PFC Redington was enlisted specifically by the Army to race dogs in Alaska. “They came to me and told me I was going to be drafted and then offered to enlist me and bring me back to Alaska to race for the Army on a two year enlistment.” After his two years, PFC Redingotn was discharged. He had very little money in his pocket; he was an enlisted member of the U.S. Army and as such was not permitted to accept any winnings from the races and the championship he won. Joe Redington, Jr. jokingly shared that, “the Army felt his $68.00 dollars a month was enough.” With his discharge and things heating up in Vietnam the military sled dog racing programs were effectively disbanded and the Ft Richardson team dogs and equipment were sent to a form of DRMO. Mr. Joe Redington Jr., purchased a few of the dogs (still retaining their tattooed Army equipment number) and returned to civilian life and along with him seems to be the final curtain for the use of Alaskan Military Sled Dogs in Alaska.

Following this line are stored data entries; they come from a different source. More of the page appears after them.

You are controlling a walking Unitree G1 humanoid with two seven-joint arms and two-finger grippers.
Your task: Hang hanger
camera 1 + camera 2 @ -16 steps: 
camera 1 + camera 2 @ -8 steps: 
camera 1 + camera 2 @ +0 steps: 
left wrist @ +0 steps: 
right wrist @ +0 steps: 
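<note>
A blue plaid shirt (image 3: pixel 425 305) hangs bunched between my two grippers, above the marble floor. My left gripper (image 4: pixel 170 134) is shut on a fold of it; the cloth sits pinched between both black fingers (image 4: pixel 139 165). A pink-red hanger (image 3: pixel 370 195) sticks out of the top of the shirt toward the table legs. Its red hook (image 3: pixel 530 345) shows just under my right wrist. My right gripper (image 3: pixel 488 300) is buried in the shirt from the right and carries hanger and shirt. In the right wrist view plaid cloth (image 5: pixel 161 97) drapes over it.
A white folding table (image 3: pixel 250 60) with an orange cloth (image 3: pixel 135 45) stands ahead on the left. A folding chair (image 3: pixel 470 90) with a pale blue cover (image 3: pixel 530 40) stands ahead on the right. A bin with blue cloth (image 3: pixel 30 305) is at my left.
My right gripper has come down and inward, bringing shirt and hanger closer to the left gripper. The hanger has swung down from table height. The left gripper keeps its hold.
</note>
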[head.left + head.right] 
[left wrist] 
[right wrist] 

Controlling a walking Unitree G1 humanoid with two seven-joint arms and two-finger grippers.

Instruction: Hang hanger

Whether it be pack dogs, sled dogs, sentry dogs, airborne dogs, search and rescue dogs, and terrier rat dogs the heritage of the Alaska War Dog can be seen today in events such as Fur Rondy, the Yukon Quest, the Iditarod and people such as retired USAF Lt Col Blake Matray, a two time participant in the Iditarod, a Yukon Quest 300 finisher and recipient of the Eureka Lodge Veterinary Care Award at the 2008 Sheep Mountain 150, SMSgt Paul Gregory from the ANG’s 168 LRS at Eielson AFB, who raises and races sled dogs. Alaska Army National Guard SSgt Harry Alexie who raced in the 2009 Iditarod. He was selected to represent the Guard in an effort to restore its ties to the Iditarod. The Alaska Guard was formed through the great efforts of people like Major Mutktuk Marston and who can forget the ATG’s use of sled dogs. There are history strings that connect Alaska Military Dogs to events and organizations past and present throughout the state. None of these connections are more important and significant than those carrying on the heritage of the Alaskan War Dog today. Specifically, MWD teams such as Security Forces Dog handlers at Eielson AFB; TSgt Matthew Mosher, 354 Security Forces Kennel Master and SSgt Matthew Phebus with his dog Zzaryn from 354th SFS K-9 section and other dogs and handlers scattered throughout the state of Alaska at multiple military installations.
TSgt James Brock Jr. of the Alaska Communications Region at Elmendorf Air Force Base wrote a fitting poem in 1965; “The course is fast, the snow just right. “Mush! (Crack) pull with all your might!” (Crack) “Mush, you malamutes! Get along. Get out in front where you belong…”” and the Alaskan War Dog and those who handle them deserve their proper respect where they belong.